### [Aim of the exercise]
Determine the number of lines below that contain "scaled". Write nothing but that number.
+++ Input for this task
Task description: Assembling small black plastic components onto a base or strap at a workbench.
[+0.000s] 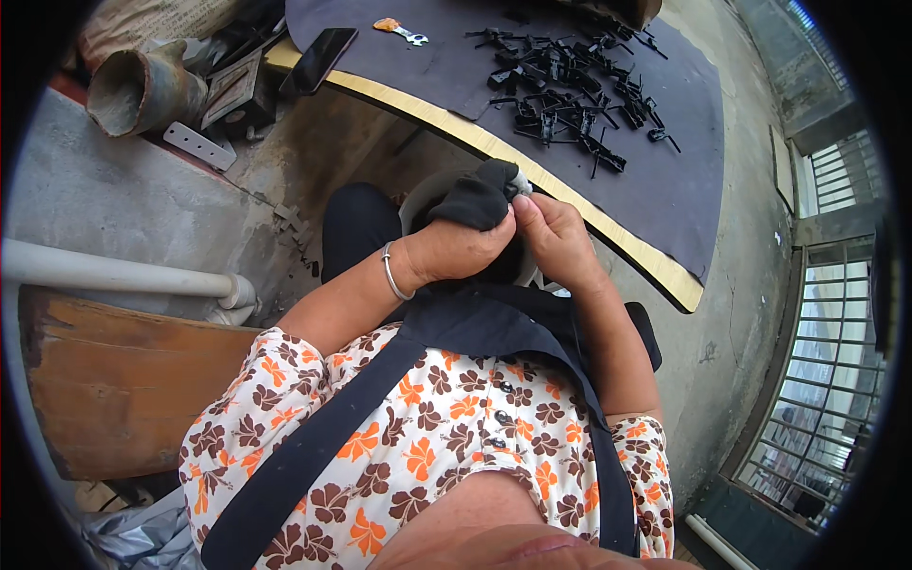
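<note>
In front of my lap, my left hand point(464, 249) is closed round a bunched black cloth point(470, 201). A small light-grey end point(519, 183) sticks out at the cloth's right side. My right hand point(560, 239) pinches beside this end, its thumb and fingertips pressed together close to my left fingers. What lies inside the bunched cloth is hidden. Both hands are over a pale round bucket point(410, 204), just short of the table's edge.
The table point(655, 220) has a dark mat and yellow edge. On it lie a heap of black plastic parts point(560, 85), a phone point(320, 62) and a small metal wrench point(410, 36). Left are a rusty pipe piece point(133, 90), white pipe point(123, 271) and wooden board point(133, 385).
</note>
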The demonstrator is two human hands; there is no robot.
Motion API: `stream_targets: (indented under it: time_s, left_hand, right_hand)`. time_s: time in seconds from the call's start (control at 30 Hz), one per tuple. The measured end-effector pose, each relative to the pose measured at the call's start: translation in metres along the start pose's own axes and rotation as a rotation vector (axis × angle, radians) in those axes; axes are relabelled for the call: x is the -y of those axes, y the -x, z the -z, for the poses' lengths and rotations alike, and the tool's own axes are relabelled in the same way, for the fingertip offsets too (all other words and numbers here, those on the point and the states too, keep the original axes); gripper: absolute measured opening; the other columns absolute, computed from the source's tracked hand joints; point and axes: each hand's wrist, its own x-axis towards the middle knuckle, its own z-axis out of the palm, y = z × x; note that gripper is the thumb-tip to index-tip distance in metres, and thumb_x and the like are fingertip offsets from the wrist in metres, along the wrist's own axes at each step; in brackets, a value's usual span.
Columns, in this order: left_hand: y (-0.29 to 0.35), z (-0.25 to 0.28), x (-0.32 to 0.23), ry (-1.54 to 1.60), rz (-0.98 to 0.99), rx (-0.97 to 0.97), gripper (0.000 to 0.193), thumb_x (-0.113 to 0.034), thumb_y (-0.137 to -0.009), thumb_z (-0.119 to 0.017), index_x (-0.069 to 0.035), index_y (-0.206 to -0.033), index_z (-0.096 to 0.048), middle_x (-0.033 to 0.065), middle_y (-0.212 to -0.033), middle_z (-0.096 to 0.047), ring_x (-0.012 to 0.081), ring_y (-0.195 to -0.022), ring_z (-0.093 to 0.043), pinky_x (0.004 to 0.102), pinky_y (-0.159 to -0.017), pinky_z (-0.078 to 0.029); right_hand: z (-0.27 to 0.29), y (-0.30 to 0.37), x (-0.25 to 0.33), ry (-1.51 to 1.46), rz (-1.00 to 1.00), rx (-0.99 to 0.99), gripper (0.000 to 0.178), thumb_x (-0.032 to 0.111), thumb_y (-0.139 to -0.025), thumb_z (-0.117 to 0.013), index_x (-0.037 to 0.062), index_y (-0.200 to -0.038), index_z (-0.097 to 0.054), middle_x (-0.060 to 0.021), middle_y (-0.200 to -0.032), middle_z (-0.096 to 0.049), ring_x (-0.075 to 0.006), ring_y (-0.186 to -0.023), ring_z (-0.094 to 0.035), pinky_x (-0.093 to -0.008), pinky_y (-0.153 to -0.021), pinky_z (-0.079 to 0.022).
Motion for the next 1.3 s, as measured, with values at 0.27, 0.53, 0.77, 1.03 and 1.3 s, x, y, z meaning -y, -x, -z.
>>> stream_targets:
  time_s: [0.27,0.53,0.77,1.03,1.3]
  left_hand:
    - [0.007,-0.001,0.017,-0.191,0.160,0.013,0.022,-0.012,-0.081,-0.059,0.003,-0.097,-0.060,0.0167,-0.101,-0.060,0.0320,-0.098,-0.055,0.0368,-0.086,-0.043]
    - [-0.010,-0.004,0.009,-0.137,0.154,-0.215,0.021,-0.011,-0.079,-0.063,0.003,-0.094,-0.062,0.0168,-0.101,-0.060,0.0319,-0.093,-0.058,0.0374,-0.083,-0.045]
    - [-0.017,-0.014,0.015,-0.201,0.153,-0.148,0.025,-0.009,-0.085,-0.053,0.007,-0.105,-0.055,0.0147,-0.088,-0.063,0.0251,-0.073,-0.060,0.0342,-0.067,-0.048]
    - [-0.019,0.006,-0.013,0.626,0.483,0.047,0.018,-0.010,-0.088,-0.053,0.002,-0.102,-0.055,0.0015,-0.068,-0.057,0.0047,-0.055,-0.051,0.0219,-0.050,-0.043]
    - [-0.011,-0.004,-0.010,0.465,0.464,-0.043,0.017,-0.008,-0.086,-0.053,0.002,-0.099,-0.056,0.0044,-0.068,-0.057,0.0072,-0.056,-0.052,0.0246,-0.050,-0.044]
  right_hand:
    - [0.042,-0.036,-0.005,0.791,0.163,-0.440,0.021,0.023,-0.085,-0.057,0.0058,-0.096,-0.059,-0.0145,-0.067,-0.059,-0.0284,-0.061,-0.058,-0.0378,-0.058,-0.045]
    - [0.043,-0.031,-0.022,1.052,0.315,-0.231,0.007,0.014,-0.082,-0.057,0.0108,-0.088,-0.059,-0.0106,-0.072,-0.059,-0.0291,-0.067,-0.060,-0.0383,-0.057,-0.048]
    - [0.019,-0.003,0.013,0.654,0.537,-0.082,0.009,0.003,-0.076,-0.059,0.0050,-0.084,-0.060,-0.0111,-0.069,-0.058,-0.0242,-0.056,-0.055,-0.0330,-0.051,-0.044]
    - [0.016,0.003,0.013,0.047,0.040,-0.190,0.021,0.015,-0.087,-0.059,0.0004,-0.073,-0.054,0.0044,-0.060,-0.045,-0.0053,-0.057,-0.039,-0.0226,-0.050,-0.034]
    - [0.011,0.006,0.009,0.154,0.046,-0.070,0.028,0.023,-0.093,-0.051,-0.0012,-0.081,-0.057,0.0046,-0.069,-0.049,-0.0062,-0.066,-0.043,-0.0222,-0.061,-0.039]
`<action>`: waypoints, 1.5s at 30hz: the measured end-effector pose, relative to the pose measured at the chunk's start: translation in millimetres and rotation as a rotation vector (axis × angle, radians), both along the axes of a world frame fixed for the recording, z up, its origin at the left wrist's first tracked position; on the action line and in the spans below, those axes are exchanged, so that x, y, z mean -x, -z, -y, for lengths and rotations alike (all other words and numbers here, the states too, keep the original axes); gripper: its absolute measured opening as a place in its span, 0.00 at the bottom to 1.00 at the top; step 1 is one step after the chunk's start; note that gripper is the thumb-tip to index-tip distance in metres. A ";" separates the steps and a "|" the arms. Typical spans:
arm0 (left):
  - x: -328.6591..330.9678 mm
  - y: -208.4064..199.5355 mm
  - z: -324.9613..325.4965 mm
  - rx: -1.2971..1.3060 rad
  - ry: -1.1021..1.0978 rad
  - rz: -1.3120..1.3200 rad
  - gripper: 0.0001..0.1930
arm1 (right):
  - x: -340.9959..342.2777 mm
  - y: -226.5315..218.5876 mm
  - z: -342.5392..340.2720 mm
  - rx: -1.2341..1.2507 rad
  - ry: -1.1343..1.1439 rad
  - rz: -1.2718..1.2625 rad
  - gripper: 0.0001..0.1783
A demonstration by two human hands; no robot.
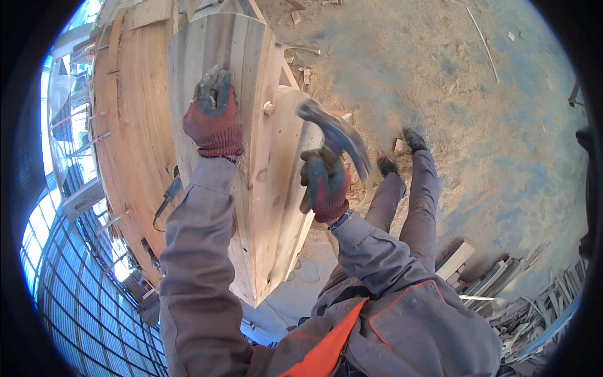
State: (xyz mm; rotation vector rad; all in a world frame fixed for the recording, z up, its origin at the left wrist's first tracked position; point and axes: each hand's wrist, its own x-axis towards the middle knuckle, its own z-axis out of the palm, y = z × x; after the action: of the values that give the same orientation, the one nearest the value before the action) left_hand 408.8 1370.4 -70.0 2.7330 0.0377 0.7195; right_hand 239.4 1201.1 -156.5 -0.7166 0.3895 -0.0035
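Note:
My right hand (328,188), in a red and grey-green glove, is closed round a claw hammer (344,139). The hammer is raised beside a large wooden piece (217,41) and slightly smeared by motion. A short round wooden peg (269,108) juts from the side face of that piece, left of the hammer. On its top rests my gloved left hand (215,122), fingers curled over a pale, rough clump that looks like wood shavings or small bits. What exactly lies in those fingers cannot be made out.
Glued-up boards (135,125) with several clamps spread to the left, a dark corded tool (171,191) lying on them. Wood offcuts (546,311) are piled at the lower right. Sawdust and scraps litter the floor (465,138). Metal mesh (88,295) stands at the lower left.

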 end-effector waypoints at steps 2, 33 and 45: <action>-0.5 -0.2 0.8 -0.044 0.005 0.036 0.23 | 1.0 2.6 -1.2 0.282 -0.084 0.026 0.14; 4.9 -12.3 19.6 0.045 -0.040 -0.054 0.18 | -11.6 -10.3 12.1 0.725 -0.262 0.184 0.15; 0.1 -2.4 6.9 -0.079 -0.095 -0.036 0.20 | -6.8 -1.0 12.7 0.262 -0.298 -0.044 0.17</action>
State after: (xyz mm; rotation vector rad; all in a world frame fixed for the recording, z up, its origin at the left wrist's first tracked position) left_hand 408.7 1363.5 -67.6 2.8357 0.1511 0.7116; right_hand 246.2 1188.5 -155.5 -1.0296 0.3238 0.2468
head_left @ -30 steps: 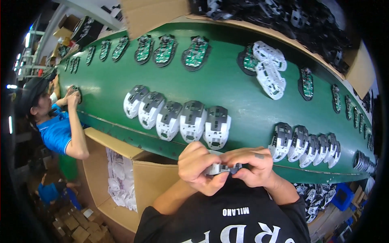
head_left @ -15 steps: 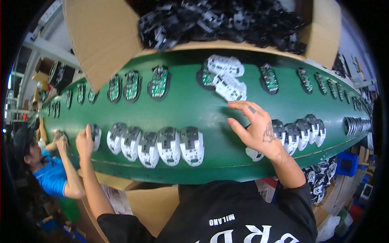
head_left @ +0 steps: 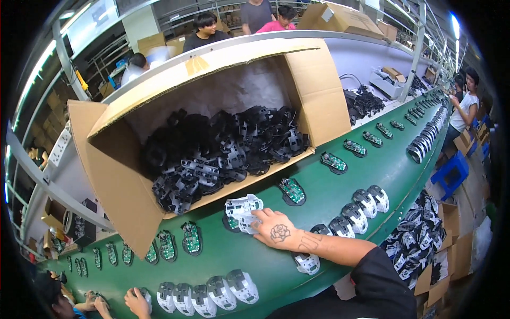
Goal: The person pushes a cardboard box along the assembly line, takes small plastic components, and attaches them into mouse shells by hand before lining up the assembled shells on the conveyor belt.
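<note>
My right hand point(head_left: 276, 229), with a tattoo on its back, reaches across the green belt. Its fingers are closed on the edge of a white mouse shell point(head_left: 243, 206). Beneath that shell shows part of a mouse base with a green circuit board point(head_left: 230, 223); the hand hides some of it. At the lower left, my left hand point(head_left: 138, 303) has its fingers curled against a grey-and-white mouse shell point(head_left: 145, 299), which it partly covers. Just right of it stands a row of grey-and-white mouse shells point(head_left: 222, 292). Another shell point(head_left: 307, 262) lies under my right forearm.
A large open carton point(head_left: 324, 101) full of black plastic parts point(head_left: 228, 143) stands behind the belt point(head_left: 340, 196). Mouse bases with circuit boards point(head_left: 333, 162) line its far side. More shells point(head_left: 355, 213) lie to the right. A co-worker point(head_left: 53, 297) works at lower left.
The view has swung up and right, showing the whole carton and people beyond. My right hand has moved from open beside the white shells onto them. My left hand stays at its shell.
</note>
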`<state>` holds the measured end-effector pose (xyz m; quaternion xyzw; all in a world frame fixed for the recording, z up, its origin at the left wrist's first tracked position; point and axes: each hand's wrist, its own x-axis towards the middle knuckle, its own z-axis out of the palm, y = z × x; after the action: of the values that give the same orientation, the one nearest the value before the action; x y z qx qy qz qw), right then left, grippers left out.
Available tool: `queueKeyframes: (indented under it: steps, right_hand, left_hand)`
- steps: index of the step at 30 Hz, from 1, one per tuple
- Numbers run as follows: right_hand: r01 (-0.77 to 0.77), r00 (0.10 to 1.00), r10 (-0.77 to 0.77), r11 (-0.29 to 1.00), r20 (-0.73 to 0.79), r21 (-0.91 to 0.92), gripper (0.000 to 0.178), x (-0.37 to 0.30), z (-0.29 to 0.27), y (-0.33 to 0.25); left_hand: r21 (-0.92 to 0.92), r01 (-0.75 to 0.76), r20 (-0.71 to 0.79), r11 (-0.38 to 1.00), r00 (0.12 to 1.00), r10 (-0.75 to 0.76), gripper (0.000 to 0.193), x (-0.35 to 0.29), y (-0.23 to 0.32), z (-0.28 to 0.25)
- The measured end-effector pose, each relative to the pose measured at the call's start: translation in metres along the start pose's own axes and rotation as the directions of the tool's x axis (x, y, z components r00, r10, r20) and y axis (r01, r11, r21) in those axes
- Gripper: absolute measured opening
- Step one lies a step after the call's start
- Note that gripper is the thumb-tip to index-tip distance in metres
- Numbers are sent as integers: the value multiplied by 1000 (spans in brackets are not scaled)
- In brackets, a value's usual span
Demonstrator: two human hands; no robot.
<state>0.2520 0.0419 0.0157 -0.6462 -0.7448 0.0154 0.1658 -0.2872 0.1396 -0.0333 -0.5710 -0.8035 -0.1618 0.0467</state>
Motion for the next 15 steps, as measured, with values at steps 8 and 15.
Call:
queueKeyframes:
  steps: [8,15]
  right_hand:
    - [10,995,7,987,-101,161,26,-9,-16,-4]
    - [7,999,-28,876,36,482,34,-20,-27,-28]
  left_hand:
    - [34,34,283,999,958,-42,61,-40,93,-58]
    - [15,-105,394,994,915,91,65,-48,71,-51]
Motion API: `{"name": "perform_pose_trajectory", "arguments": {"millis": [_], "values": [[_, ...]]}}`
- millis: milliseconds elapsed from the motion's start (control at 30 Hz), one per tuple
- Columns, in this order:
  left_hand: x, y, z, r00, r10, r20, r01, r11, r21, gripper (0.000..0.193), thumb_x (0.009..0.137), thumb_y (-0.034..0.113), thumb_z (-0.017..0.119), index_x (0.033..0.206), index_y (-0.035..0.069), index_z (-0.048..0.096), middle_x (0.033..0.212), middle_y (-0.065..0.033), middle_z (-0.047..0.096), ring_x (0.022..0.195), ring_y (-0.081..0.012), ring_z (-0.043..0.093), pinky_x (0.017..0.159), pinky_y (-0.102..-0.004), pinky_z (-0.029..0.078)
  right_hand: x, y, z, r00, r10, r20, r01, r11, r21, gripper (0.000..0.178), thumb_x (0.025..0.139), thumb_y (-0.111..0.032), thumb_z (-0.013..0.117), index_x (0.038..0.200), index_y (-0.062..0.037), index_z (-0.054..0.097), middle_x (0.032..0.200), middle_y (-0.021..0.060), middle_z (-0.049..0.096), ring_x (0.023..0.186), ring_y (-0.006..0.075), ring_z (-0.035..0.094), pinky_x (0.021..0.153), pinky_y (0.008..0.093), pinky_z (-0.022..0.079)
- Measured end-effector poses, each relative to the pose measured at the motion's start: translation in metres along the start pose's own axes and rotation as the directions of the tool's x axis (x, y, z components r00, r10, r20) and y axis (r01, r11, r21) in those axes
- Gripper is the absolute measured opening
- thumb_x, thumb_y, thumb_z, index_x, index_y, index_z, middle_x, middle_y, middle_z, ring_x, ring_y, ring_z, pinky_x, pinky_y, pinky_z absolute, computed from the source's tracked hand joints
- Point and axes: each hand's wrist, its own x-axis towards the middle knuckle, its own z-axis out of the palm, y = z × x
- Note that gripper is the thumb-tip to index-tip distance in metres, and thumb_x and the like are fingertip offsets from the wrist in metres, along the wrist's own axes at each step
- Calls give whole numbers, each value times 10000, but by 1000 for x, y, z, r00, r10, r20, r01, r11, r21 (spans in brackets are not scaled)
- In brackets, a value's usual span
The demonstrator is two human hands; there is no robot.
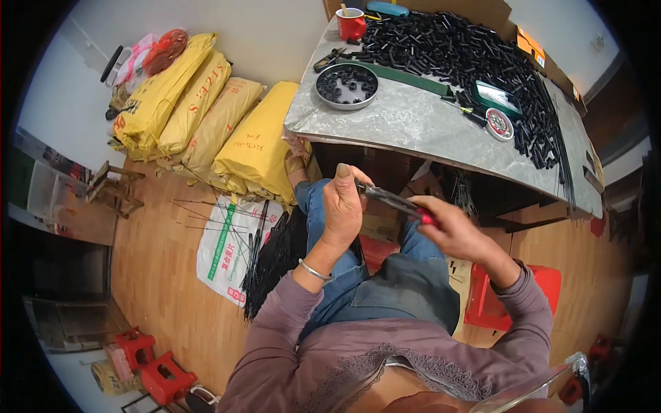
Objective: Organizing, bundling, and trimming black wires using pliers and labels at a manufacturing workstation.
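My right hand [451, 230] is wrapped round a dark hand tool [398, 200] with a red handle end, plier-like in shape. The tool slants up and left toward my left hand [342, 206], which is closed with its thumb pointing up. A small dark piece shows at the left fingers where the tool's tip meets them; what they pinch is mostly hidden. Both hands are held above my lap, just short of the table's front edge. On the table [406, 124] lies a large pile of small black tubes [447, 48].
A round tin [346, 87] of small black rings stands by a red cup [351, 25]. Right of it are a green strip [413, 79] and a round dish [498, 124]. Yellow sacks [255, 151] lean at left; black rods [272, 265] lie on the floor. A red stool [544, 286] stands right.
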Motion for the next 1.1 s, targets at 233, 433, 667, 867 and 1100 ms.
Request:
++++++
### [Problem solution]
2